The Judicial Appointments Committee yesterday unanimously voted to appoint Justice Dorit Beinisch the next Supreme Court president. Beinisch is scheduled to be sworn in as president next Thursday, immediately after outgoing Supreme Court President Aharon Barak's retirement ceremony.
Meanwhile, President Moshe Katsav announced that he would not attend the swearing-in ceremony due to the criminal investigation against him.
Katsav's decision to skip the ceremony presents a legal problem because under The Basic Law on The Judiciary, a justice must be appointed to the position in the presence of the state president. Katsav will be required to formally inform his replacement, Knesset Speaker Dalia Itzik, of his decision to take vacation on the day of the appointment.
The President's Residence said in a statement that Katsav would refrain from attending in order "to prevent arguments tied to the event," adding that Katsav felt it would be inappropriate to facilitate the ceremony at the present time.
The president saw himself as the "victim of slander" of his former employee, who was trying "to build her defense with despicable lies about him," the statement said, referring to the rape accusations against Katsav.
Beinisch attended the committee's meeting but left the room before the vote. The seven remaining members - committee chairman Acting Justice Minister Meir Sheetrit, Interior Minister Roni Bar-On, Supreme Court President Aharon Barak, Justice Eliezer Rivlin, MK Orit Noked, Attorney Pinhas Marinsky and Attorney Yuri Gai-Ron - voted unanimously for Beinisch, the sole candidate.
MK Gilad Erdan, who is abroad, did not attend the meeting.
Unlike normal meetings of the Judicial Appointments Committee, which are punctuated by intense arguments, yesterday's meeting was festive and relaxed. Barak said in his opening statement that Beinisch was suitable to serve as Supreme Court president after his retirement and that she could do the job well.
Beinisch, who spoke next, said Barak had always been her mentor and now she felt as though her older brother was leaving her.
Beinisch said she would preserve the Supreme Court's culture of values that was Barak's legacy, while addressing administrative and organizational issues.
She said the court was much stronger than the impression given by the media. As for the talk of the eroding public confidence in the court system, Beinisch said everyone from all walks of life came to court to ask for its help. She said the Supreme Court had no political agenda and protected society's basic values.
The committee discussed the public objections submitted to Beinisch's appointment since her candidacy was published in the Government Gazette. A source in the committee said five or six complaints had been presented, all by citizens who were party to judiciary procedures Beinisch had conducted over the years and were not pleased with her rulings.
Bar-On said all the complaints should be rejected.
Beinisch then distributed a document with explanations to all the complaints.
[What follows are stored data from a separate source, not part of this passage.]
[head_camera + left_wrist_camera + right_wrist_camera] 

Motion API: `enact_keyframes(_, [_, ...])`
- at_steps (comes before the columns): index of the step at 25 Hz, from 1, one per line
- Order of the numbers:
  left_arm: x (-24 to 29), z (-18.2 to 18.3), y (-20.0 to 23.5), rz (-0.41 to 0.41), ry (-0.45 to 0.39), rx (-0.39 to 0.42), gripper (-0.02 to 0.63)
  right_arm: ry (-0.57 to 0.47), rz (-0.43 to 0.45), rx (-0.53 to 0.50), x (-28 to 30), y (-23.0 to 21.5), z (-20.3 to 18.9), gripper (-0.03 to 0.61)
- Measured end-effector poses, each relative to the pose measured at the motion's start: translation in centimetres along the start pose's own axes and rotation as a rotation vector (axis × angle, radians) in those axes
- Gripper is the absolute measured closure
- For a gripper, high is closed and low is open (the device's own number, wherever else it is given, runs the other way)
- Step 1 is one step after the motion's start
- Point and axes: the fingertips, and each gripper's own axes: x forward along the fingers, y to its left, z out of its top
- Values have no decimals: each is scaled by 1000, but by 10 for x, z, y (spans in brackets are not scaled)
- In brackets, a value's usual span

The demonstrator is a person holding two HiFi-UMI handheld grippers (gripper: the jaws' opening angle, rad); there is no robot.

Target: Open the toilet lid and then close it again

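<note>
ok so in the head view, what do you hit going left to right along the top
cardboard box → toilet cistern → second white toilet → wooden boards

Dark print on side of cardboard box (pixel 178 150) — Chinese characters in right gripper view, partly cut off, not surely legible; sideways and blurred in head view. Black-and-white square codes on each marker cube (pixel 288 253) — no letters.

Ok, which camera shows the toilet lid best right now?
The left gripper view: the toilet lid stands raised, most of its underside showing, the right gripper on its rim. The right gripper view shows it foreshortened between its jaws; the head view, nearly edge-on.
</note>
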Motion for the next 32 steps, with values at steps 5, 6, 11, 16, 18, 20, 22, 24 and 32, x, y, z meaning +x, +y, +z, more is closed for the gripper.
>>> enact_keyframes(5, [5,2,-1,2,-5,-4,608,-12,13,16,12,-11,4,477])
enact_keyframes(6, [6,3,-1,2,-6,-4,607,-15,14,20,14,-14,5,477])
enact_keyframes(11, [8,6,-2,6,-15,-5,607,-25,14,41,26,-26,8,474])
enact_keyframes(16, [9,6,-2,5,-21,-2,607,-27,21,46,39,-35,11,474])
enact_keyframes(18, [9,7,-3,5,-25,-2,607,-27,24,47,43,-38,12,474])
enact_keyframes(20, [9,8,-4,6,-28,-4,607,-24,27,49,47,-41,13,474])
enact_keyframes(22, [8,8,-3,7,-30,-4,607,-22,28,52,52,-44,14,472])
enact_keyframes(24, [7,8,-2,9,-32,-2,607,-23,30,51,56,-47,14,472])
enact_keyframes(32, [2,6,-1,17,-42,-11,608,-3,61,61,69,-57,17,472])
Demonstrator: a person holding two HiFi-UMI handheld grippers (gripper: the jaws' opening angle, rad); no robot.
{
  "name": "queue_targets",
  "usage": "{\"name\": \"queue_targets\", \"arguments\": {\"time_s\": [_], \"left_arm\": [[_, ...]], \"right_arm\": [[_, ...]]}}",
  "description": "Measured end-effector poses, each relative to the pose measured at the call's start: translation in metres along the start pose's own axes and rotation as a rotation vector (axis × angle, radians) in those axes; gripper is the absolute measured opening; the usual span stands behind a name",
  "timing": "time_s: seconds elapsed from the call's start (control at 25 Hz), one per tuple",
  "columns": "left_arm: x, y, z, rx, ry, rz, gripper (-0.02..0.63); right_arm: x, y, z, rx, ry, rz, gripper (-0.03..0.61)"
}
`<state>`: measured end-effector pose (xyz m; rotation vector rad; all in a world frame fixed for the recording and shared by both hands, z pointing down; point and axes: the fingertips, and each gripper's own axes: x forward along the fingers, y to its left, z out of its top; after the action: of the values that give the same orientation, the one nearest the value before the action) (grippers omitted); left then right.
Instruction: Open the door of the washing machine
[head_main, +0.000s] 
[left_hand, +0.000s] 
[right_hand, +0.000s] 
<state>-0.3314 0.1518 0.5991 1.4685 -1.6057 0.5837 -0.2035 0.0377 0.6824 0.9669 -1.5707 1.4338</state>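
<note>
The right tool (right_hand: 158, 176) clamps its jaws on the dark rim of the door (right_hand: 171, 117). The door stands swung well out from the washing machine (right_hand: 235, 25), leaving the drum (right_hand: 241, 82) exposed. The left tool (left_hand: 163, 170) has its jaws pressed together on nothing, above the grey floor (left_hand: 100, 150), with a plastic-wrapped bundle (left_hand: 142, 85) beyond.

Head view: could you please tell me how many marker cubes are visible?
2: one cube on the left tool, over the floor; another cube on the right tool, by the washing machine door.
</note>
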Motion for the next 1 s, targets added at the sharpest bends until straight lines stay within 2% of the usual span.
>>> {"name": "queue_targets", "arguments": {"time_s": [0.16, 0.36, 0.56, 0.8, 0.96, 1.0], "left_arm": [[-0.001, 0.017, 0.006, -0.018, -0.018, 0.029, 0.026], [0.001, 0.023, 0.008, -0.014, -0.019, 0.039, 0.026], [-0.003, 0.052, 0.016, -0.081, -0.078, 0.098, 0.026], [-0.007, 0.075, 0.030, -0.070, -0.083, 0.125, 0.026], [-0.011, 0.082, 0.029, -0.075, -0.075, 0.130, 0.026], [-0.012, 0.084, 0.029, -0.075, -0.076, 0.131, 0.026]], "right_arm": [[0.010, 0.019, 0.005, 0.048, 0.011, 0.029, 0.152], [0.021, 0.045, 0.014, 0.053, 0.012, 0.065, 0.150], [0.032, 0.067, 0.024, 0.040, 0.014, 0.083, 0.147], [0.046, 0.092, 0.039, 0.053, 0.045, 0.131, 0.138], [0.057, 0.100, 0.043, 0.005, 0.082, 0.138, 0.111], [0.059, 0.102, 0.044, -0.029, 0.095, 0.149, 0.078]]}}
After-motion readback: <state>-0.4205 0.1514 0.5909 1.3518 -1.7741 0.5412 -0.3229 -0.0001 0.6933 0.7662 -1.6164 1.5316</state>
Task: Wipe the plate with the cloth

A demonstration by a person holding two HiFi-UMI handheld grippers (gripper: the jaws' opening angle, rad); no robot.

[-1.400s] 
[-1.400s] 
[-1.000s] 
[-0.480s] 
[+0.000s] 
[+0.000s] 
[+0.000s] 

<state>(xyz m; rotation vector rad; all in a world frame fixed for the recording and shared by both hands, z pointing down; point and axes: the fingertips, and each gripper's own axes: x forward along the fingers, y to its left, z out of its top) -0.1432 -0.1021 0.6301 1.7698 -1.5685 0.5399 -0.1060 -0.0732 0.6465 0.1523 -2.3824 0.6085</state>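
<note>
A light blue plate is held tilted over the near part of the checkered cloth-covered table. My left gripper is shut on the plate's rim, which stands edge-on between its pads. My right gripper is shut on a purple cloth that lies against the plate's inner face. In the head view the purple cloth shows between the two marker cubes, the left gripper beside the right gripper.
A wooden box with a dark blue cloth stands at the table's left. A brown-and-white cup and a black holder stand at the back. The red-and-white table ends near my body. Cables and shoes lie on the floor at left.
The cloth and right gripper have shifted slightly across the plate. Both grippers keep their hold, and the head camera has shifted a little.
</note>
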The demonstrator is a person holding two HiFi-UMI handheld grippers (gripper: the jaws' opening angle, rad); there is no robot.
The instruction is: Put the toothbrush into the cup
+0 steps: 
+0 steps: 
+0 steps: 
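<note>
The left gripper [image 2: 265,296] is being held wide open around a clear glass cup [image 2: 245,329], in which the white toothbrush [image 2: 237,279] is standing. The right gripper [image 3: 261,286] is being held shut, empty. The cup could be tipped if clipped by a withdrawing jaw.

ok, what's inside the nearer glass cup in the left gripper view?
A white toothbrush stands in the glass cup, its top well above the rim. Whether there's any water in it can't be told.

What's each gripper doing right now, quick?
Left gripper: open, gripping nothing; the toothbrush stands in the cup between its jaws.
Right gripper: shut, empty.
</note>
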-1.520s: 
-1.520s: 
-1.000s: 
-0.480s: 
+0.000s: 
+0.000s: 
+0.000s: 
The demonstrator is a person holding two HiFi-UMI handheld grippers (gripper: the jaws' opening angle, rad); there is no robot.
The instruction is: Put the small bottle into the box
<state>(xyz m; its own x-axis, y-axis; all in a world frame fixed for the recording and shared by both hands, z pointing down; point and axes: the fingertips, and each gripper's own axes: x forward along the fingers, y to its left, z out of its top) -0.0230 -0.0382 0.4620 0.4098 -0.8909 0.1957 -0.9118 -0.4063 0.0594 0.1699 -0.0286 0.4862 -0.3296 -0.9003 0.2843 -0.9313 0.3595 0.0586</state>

The explanations convinced the committee members, who removed the complaints from the agenda.
Justice (ret.) Dalia Dorner said she was "very happy with Beinisch's appointment and that for the first time the Supreme Court would have a female president. "Beinisch is the most suitable justice for the presidency," Dorner said. "She proved her courage as state prosecutor and fought valiantly against corruption. She also protected human rights."